Task to complete: Transcribe the data that follows, exactly and in full.

Input data:
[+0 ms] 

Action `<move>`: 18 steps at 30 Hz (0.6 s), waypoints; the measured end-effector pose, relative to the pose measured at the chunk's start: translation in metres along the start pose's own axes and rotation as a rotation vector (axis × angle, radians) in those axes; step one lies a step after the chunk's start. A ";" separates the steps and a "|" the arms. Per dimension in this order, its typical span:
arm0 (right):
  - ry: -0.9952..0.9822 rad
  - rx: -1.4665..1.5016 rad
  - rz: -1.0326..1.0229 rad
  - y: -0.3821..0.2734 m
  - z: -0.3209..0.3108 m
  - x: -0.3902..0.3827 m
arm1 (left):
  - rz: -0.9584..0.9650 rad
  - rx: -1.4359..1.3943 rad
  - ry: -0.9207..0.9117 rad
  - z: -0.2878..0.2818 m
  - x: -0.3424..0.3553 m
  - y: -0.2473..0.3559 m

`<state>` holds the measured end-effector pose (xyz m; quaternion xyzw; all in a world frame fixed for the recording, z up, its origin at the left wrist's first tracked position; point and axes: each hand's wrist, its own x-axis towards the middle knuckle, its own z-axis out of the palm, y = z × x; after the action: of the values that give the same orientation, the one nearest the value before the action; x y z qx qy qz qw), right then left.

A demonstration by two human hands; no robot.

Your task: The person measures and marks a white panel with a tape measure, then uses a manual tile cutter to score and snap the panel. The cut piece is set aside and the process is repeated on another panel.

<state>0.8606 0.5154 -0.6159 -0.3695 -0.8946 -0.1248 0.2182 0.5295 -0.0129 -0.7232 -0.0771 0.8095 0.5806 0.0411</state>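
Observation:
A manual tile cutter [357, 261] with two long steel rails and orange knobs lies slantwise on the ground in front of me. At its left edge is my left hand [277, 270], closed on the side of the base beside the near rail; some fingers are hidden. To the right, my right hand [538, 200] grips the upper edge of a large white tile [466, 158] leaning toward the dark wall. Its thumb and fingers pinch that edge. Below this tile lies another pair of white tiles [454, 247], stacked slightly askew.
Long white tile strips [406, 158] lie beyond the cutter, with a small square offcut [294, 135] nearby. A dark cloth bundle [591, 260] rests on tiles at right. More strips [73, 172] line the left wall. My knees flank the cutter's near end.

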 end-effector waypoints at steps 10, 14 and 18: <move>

Exercise response:
[+0 ms] 

Action `<move>`: 18 steps at 30 Hz (0.6 s), waypoints; the measured end-effector pose, relative to the pose measured at the chunk's start: translation in metres along the start pose's own axes and rotation as a rotation vector (axis × angle, radians) in those axes; step one lies a step after the chunk's start. A ";" separates the steps and a "|" the arms. Per dimension in this order, its typical span:
arm0 (right):
  - ry: -0.9952..0.9822 rad
  - rx: -1.4665..1.5016 rad
  - rz: -1.0326..1.0229 rad
  - y: -0.3821..0.2734 m
  - z: -0.3209..0.3108 m
  - x: -0.3902..0.3827 m
arm1 (left):
  - rz: -0.9584..0.9650 rad
  - rx: -1.4359..1.3943 rad
  - ry: -0.9207..0.9117 rad
  - z: -0.2878..0.2818 m
  - x: -0.3424..0.3553 m
  - y: -0.2473..0.3559 m

`<state>` holds the measured end-effector pose (xyz m; quaternion xyzw; all in a world frame fixed for the recording, z up, its origin at the left wrist's first tracked position; point and axes: each hand's wrist, its own x-axis towards the middle knuckle, its own z-axis out of the palm, y = z × x; after the action: of the values that give the same orientation, the one nearest the value before the action; x y z qx qy qz qw), right then left.

A demonstration by two human hands; no robot.

Your task: The person measures and marks a white panel with a tape measure, then uses a manual tile cutter to score and snap the panel. The cut piece is set aside and the process is repeated on another panel.

<state>0.8606 0.5154 -0.6159 -0.3695 -0.8946 -0.1248 0.2182 0.5295 -0.0129 -0.7232 -0.0771 0.8095 0.5806 0.0411</state>
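Observation:
A manual tile cutter [357, 261] with two long steel rails and orange knobs lies slantwise on the ground in front of me. At its left edge is my left hand [277, 270], closed on the side of the base beside the near rail; some fingers are hidden. To the right, my right hand [538, 200] grips the upper edge of a large white tile [466, 158] leaning toward the dark wall. Its thumb and fingers pinch that edge. Below this tile lies another pair of white tiles [454, 247], stacked slightly askew.
Long white tile strips [406, 158] lie beyond the cutter, with a small square offcut [294, 135] nearby. A dark cloth bundle [591, 260] rests on tiles at right. More strips [73, 172] line the left wall. My knees flank the cutter's near end.
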
 end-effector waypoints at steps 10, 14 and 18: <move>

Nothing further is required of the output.